At first sight, things look very different now. When President Xi Jinping of China took pride of place next to Vladimir Putin of Russia on Saturday, they looked like any other modern world leaders: pragmatic men-in-suits, full of smiles, temporary possessors of power rather than dictators-for-life.
Back in 1949, when Chairman Mao Tse-tung paid his first visit to Moscow to celebrate Comrade Joseph Stalin’s 70th Birthday, it was a paean of old-school Communism.
Children in Young Pioneer uniforms paraded through the Bolshoi Opera House telling of their ambition to become tractor drivers. Mao wore a “Mao suit” and Stalin military uniform. Both men looked grumpy.
But the two events, six decades apart, have a clear parallel. Once again, the Russia-China axis is the main threat to the West’s vision of peaceful and prosperous international relations.
The line-up of leaders alongside the two men was a walking representation of a new anti-American alliance that has formed bit by bit since the invasion of Iraq demonstrated the frightening ease with which Washington could destroy hostile leaders far away.
Alongside Mr Xi were Robert Mugabe of Zimbabwe, Raúl Castro of Cuba, Nicolas Maduro of Venezuela: standouts against what Mr Putin called a unipolar world, his code phrase for the spread of western-style democracy.
In itself, there isn’t much new to this. China has been railing against a “unipolar world” for a decade. Mr Putin and his allies all have their reasons for disliking the West’s tendency to set a high store on open elections, a free press and “cooperative” foreign policies.
What is stark is that Russia and China are now openly stating their intention to stand together to lead such an alliance.
The history is a patchy one. In 1949, Mao felt snubbed by Stalin, who regarded him as just another leader of a Soviet-backed Communist satellite rather than an equal.
Mao’s subsequent falling-out with Stalin’s successors led to the US-China rapprochement following President Richard Nixon’s visit to Beijing in 1972. The new détente helped defeat the Soviet Union in the Cold War.
Twenty years ago, when both Presidents Bill Clinton and Jiang Zemin of China stood alongside Boris Yeltsin at the 1995 Moscow Victory Day parade, the power relations were self-evident.
A self-confident America knew that Russia was no longer a threat, while China was dependent for its economic growth on American spending power and investment.

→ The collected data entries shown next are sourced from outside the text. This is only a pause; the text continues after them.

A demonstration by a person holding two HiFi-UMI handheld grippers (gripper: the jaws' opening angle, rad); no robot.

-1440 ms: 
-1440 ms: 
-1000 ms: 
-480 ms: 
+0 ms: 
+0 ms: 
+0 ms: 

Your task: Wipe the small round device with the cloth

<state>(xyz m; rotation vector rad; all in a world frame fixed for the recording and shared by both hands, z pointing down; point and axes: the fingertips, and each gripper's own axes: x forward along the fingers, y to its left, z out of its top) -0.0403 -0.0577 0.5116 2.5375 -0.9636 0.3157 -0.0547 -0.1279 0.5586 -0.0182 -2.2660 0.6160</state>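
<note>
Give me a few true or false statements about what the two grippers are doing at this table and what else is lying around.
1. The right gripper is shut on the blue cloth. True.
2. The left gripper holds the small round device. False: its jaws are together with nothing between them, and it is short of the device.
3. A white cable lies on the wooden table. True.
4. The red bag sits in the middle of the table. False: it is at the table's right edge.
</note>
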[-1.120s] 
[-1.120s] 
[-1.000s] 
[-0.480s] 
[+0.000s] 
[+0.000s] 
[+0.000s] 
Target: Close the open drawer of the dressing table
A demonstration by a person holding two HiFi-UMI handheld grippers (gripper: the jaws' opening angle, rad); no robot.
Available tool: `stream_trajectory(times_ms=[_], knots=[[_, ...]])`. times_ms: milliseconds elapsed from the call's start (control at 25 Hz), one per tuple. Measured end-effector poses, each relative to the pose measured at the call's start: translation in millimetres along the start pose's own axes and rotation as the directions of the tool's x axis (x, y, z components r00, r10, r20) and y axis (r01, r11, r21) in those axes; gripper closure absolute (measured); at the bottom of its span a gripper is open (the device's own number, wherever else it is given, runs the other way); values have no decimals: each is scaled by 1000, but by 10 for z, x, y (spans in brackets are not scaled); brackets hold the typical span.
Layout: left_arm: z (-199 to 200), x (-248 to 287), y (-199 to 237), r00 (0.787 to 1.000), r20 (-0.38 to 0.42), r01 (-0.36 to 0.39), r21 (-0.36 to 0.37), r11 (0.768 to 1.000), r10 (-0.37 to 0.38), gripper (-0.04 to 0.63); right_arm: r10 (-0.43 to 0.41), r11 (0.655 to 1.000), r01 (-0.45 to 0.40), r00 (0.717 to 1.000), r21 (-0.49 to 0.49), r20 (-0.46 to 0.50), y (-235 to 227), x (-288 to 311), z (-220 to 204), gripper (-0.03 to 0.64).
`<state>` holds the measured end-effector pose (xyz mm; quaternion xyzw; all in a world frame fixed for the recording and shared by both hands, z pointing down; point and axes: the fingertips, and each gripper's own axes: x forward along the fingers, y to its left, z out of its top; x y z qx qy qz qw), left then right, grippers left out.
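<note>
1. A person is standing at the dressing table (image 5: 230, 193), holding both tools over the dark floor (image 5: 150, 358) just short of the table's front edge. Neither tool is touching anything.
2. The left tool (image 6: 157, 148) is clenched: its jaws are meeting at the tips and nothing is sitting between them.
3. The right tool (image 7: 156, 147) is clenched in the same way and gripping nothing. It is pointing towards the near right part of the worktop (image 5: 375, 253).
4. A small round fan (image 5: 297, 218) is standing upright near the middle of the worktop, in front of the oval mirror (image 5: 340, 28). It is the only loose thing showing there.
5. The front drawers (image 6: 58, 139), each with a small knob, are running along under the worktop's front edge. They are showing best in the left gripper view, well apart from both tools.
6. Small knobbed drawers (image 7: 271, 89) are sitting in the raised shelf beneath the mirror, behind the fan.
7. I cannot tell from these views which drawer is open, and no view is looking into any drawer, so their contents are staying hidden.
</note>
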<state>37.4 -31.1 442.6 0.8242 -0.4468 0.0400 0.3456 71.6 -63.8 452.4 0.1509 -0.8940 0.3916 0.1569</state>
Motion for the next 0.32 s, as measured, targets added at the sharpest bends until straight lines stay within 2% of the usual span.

Yesterday in Moscow there was no America – something Washington may come to regret – and there was no doubt whose smile was most confident.
Mr Xi finds himself in a diplomatic sweet spot. It is Mr Putin who gets the flak for standing up to Nato in Ukraine, for supporting the Assad regime in Syria, for threatening to sell air defence systems to Iran.
But it is China who is the ultimate winner, as America’s attention is diverted from Beijing’s expansion across the South China Sea.
China is openly developing a naval strategy aimed at challenging American dominance of the western Pacific, including in the waters around Japan and Taiwan.
Unlike Chairman Mao, Mr Xi is happy to be seen to play second fiddle on the podium in Moscow. With China now the rising power, he has no doubt as to where the balance of power will lie between China and Russia in years to come. Shows of Russian strength like yesterday’s serve his interests, as much as Mr Putin’s.